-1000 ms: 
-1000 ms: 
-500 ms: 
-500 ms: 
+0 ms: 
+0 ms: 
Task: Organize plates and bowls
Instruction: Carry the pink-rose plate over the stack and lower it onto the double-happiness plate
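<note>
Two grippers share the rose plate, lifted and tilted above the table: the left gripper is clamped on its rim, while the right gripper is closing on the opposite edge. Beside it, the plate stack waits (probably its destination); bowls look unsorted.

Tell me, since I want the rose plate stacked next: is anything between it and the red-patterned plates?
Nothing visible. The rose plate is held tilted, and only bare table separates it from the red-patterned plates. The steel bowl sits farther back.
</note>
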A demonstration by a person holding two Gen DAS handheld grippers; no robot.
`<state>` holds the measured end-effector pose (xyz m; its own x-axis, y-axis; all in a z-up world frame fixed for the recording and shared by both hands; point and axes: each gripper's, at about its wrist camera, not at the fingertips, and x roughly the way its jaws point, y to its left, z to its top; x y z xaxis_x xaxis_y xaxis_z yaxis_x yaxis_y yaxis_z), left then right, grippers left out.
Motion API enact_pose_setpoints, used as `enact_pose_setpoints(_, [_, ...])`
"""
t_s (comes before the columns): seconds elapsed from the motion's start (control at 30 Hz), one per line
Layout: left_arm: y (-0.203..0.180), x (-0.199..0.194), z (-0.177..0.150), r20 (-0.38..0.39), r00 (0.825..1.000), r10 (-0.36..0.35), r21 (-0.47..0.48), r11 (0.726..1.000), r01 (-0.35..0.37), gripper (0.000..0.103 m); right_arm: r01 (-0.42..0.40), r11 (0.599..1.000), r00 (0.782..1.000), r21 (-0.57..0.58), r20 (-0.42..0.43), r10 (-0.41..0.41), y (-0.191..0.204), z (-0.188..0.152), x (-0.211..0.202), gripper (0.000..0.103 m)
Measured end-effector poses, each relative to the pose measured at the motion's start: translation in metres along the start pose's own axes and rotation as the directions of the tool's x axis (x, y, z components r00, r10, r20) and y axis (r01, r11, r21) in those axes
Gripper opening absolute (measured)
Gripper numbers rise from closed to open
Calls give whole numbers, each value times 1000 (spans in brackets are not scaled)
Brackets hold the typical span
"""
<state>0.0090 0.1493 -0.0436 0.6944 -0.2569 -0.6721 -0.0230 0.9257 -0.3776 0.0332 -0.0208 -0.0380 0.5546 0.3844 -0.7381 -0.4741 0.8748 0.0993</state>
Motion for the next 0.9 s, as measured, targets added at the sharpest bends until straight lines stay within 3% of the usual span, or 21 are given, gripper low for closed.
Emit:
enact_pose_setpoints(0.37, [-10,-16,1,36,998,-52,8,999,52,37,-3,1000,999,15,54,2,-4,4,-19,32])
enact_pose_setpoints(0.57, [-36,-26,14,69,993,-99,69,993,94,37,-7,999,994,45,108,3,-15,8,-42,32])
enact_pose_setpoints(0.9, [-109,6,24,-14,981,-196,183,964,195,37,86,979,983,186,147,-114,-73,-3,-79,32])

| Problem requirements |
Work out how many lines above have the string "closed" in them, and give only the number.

| Result |
2